**WHAT TO DO**
Every line below is to be copied exactly, with the pictures left out.
----- DATASET CONTENT -----
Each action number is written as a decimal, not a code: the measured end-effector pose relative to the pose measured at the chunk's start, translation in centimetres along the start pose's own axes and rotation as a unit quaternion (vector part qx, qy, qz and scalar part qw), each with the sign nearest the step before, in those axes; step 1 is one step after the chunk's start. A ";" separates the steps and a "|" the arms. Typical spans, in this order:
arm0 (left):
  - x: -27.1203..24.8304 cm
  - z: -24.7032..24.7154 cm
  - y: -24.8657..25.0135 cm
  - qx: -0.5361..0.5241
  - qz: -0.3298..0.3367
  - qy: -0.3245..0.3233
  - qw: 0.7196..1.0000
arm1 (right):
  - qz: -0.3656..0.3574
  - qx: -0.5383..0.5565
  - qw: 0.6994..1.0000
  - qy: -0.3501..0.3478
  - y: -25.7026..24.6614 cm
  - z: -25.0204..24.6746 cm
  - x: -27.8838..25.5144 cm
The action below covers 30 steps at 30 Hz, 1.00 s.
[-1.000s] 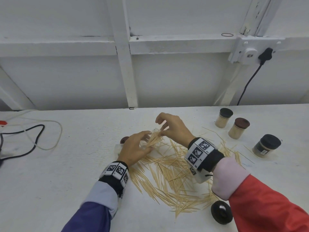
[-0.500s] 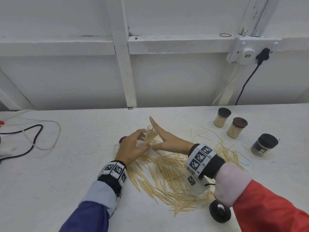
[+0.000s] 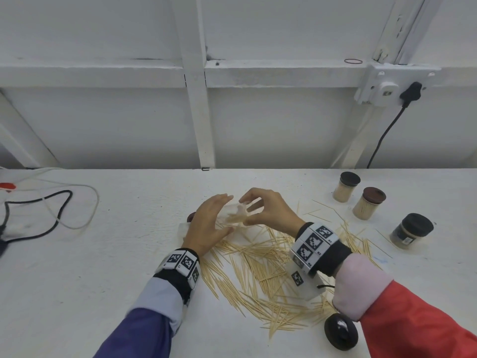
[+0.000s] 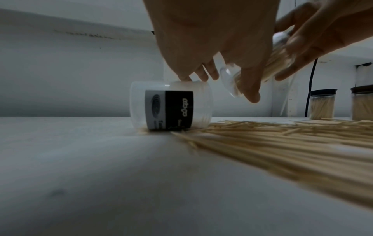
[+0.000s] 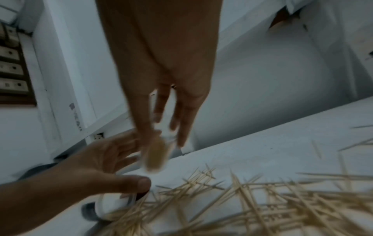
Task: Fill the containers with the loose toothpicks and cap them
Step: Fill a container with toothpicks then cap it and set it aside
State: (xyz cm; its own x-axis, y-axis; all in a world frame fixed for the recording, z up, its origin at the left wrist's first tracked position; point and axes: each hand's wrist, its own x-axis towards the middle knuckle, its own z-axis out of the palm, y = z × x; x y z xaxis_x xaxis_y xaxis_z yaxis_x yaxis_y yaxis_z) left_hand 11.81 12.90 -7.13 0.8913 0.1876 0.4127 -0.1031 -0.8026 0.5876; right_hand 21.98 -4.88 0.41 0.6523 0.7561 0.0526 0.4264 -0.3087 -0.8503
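Above the middle of the white tabletop (image 3: 108, 254), seen from the head camera, the right hand (image 3: 268, 213) has its fingers and thumb curled round a small clear container (image 3: 236, 215) packed with toothpicks, tilted and lifted off the surface. The left hand (image 3: 206, 228) lies beside it with fingers nearly straight and spread, its palm toward the container; whether it touches cannot be told. Loose toothpicks (image 3: 258, 270) are scattered between and below the wrists. Three capped, filled containers (image 3: 366, 206) stand well apart to the right, and a dark cap (image 3: 340, 334) lies near the right sleeve. Cables (image 3: 51, 210) trail at the far left.

From the left wrist camera, the left hand (image 4: 212, 39) hangs relaxed and spread, holding nothing. Under its fingertips a wide clear jar (image 4: 171, 105) with a black-and-grey label lies on its side at the edge of the toothpick heap (image 4: 282, 140). The right hand (image 4: 315, 39) grips the tilted container (image 4: 262, 70), its rounded clear end pointing down toward the left thumb.

From the right wrist camera, blurred, the right hand's fingers (image 5: 145, 124) clasp the container (image 5: 157, 154), the toothpick ends showing. The left hand (image 5: 86, 164) is spread just beside it, thumb over the lying jar (image 5: 115, 202).
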 end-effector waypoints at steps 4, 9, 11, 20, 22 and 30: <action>-0.1 0.1 0.0 0.001 0.006 0.002 1.000 | 0.013 0.007 1.000 -0.001 0.3 -0.1 0.0; 0.1 0.1 0.1 0.013 0.027 0.015 0.999 | 0.014 -0.009 1.000 0.007 0.8 0.2 -0.1; 0.1 0.1 0.0 0.016 0.039 0.019 0.999 | 0.017 0.019 0.999 -0.019 0.7 0.2 -0.3; -0.1 0.2 -0.1 0.021 0.001 0.014 1.000 | 0.179 -0.243 0.948 -0.102 2.4 -2.5 -0.7; 0.0 0.2 0.0 0.009 -0.008 0.015 1.000 | 0.203 -0.372 0.892 -0.158 3.3 -2.1 -1.2; 0.0 0.1 0.5 -0.001 -0.019 0.001 1.000 | 0.122 -0.387 0.893 -0.196 2.6 1.0 -4.4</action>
State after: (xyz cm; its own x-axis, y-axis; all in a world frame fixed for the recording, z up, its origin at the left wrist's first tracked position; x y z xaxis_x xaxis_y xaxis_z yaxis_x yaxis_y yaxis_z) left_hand 11.80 12.50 -6.92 0.8934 0.2202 0.3916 -0.0691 -0.7939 0.6041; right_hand 19.57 -8.47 -2.59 0.5809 0.7083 -0.4011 0.7054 -0.6839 -0.1862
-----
**EXERCISE OUTPUT**
Each action number is written as a decimal, not a code: the measured end-effector pose relative to the pose measured at the chunk's start, translation in centimetres along the start pose's own axes and rotation as a unit quaternion (vector part qx, qy, qz and scalar part qw), each with the sign nearest the step before, in those axes; step 1 is one step after the chunk's start. A ";" separates the steps and a "|" the arms. Typical spans, in this order:
arm0 (left):
  - x: -27.1203..24.8304 cm
  - z: -24.7032..24.7154 cm
  - y: -24.8657..25.0135 cm
  - qx: -0.5361..0.5241
  - qz: -0.3298..0.3367
  - qy: -0.3245..0.3233
  - qw: 0.7196..1.0000
arm1 (right):
  - qz: -0.3656..0.3574
  - qx: -0.5383..0.5565
  - qw: 0.6994..1.0000
  - qy: -0.3501..0.3478
  - y: -25.7026..24.6614 cm
  - z: -25.0204..24.6746 cm
  - x: -27.8838..25.5144 cm
The action below covers 30 steps at 30 Hz, 1.00 s.
[-1.000s] 
[-0.500s] 
[+0.000s] 
[+0.000s] 
[+0.000s] 
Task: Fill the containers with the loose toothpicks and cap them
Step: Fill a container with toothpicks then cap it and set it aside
State: (xyz cm; its own x-axis, y-axis; all in a world frame fixed for the recording, z up, its origin at the left wrist's first tracked position; point and axes: each hand's wrist, its own x-axis towards the middle knuckle, its own z-axis out of the palm, y = z × x; x y z xaxis_x xaxis_y xaxis_z yaxis_x yaxis_y yaxis_z) left_hand 11.81 12.90 -7.13 0.8913 0.1876 0.4127 -0.1031 -0.8026 0.5876; right_hand 21.98 -4.88 0.41 0.6523 0.7561 0.0526 0.4264 -0.3087 -0.8503
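Above the middle of the white tabletop (image 3: 108, 254), seen from the head camera, the right hand (image 3: 268, 213) has its fingers and thumb curled round a small clear container (image 3: 236, 215) packed with toothpicks, tilted and lifted off the surface. The left hand (image 3: 206, 228) lies beside it with fingers nearly straight and spread, its palm toward the container; whether it touches cannot be told. Loose toothpicks (image 3: 258, 270) are scattered between and below the wrists. Three capped, filled containers (image 3: 366, 206) stand well apart to the right, and a dark cap (image 3: 340, 334) lies near the right sleeve. Cables (image 3: 51, 210) trail at the far left.

From the left wrist camera, the left hand (image 4: 212, 39) hangs relaxed and spread, holding nothing. Under its fingertips a wide clear jar (image 4: 171, 105) with a black-and-grey label lies on its side at the edge of the toothpick heap (image 4: 282, 140). The right hand (image 4: 315, 39) grips the tilted container (image 4: 262, 70), its rounded clear end pointing down toward the left thumb.

From the right wrist camera, blurred, the right hand's fingers (image 5: 145, 124) clasp the container (image 5: 157, 154), the toothpick ends showing. The left hand (image 5: 86, 164) is spread just beside it, thumb over the lying jar (image 5: 115, 202).
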 end-effector waypoints at steps 4, 9, 11, 20, 22 and 30: <action>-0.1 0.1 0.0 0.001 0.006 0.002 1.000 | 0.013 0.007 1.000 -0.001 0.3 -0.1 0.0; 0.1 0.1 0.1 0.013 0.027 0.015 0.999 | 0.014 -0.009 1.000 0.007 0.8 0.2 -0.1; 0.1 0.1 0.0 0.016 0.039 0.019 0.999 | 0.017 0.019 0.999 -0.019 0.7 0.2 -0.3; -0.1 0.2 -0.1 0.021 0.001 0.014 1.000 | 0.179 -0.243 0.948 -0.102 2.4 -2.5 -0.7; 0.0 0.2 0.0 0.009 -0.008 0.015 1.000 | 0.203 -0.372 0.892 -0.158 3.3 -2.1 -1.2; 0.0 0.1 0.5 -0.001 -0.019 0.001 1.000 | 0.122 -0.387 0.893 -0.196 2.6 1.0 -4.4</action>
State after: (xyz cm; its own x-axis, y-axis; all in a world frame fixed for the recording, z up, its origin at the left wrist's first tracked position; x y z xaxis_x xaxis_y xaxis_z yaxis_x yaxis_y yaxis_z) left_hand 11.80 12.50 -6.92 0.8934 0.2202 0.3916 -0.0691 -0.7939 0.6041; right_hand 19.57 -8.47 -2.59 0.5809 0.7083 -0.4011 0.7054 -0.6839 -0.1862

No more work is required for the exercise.